Thursday, July 31, 2014

In short: Only Lovers Left Alive (2013)

I didn’t at all expect to like Jim Jarmusch’s vampire movie, much less be as delighted by it as I turned out to be, because the fantastic generally seems to bring out the worst in Jarmusch, the old-mannish cultural critique, and the use of metaphors that only ever are metaphors but never feel real as part of the world of a film.

None of these things actually apply here, the cultural critique is wry, the metaphors work on the level of the film’s reality too, and most of what sometimes feels pretentious about Jarmusch’s work is charming and seems perfectly placed in context of a film that follows various ideas of romance, examines diverse concepts of bohemianism and love, digs up echoes of drug culture, and makes a lot of wry jokes about it all; well, expect for the love but then Jarmusch, like me, seems to be the kind of romantic who doesn’t find love very funny - but sometimes life-saving.

Visually, this might be the most attractive Jarmusch film I’ve seen, dominated by a sense of fluid movement, the camera dancing to the film’s (impeccable) soundtrack, and colours of intense expressivity and beauty that belie the idea a film only taking place by night couldn’t make this kind of use of colours, particularly in the times of the orange and teal filters.There’s a sense of romantic poetry about it all, though not the po-faced kind (the film dutifully makes fun of Byron and Shelley) but the one that can and will laugh about itself from time to time.
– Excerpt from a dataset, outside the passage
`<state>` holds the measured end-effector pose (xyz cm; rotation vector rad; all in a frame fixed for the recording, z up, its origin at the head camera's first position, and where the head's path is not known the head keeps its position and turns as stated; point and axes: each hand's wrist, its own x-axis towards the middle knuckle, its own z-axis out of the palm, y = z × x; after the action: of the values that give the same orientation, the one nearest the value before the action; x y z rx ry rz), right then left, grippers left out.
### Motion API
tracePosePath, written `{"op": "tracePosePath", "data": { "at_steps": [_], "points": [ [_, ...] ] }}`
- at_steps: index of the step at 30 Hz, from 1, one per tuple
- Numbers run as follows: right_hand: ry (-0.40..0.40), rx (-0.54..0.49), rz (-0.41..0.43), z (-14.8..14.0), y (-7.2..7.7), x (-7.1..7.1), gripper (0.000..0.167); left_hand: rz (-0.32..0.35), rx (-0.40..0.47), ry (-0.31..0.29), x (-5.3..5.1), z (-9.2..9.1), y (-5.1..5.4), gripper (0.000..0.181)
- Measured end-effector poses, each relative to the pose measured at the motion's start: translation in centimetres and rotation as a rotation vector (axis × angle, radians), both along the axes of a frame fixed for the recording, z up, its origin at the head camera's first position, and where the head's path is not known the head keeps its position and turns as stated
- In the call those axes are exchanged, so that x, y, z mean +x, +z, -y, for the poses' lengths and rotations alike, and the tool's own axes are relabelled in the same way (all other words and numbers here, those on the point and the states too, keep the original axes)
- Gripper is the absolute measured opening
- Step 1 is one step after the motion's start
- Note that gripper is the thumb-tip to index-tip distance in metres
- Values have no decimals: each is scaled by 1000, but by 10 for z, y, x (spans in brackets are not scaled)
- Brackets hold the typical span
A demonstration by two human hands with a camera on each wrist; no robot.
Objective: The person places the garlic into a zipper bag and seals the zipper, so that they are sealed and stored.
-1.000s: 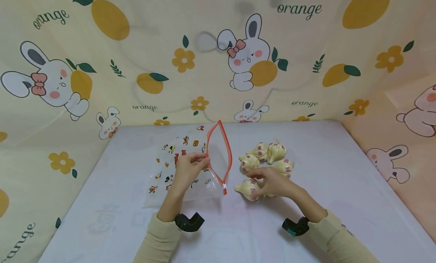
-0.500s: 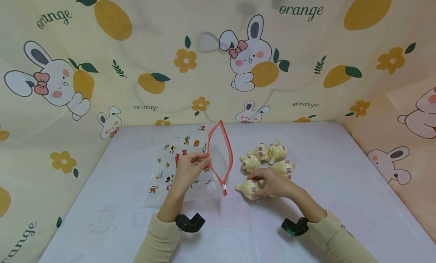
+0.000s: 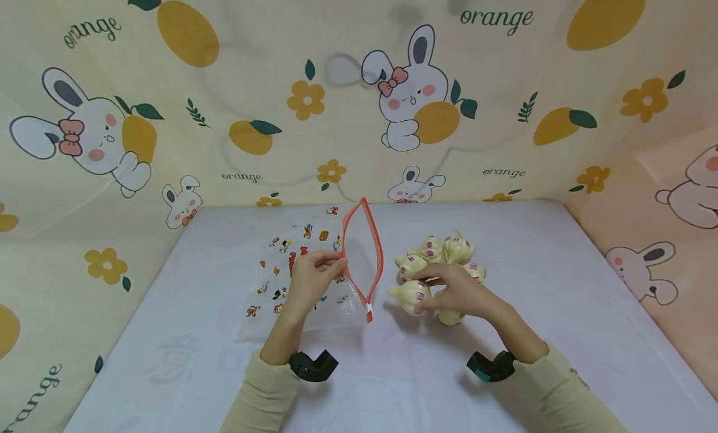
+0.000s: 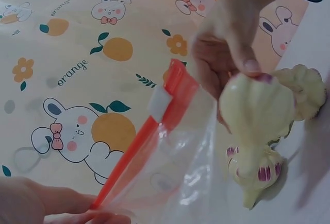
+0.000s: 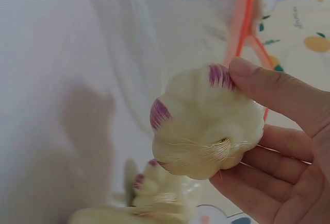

This being a Jarmusch film, there’s not much of a plot – though there’s so much going on on every other level I’m not sure who would mind the absence – and there’s time for the film to just swerve off into various directions and talk about various ideas and things its director/writer is interested in. Though, I would argue, these seeming detours actually belong into the particular argument about the importance of art and science the film also makes, and the film and the argument would be much weakened without them.

Tilda Swinton and Tom Hiddleston are pretty fantastic here, Swinton really playing on the otherworldliness of her looks and her very individual kind of beauty without the cliché using her instead of the other way round; there’s also a nice ironic juxtaposition in the fact she’s actually the more down to earth of our central vampire couple.

And as if all that weren’t enough to make at least me all kinds of happy, John Hurt plays Christopher Marlowe, who is a vampire, and alive, and…but that would be telling what is rather more usefully experienced.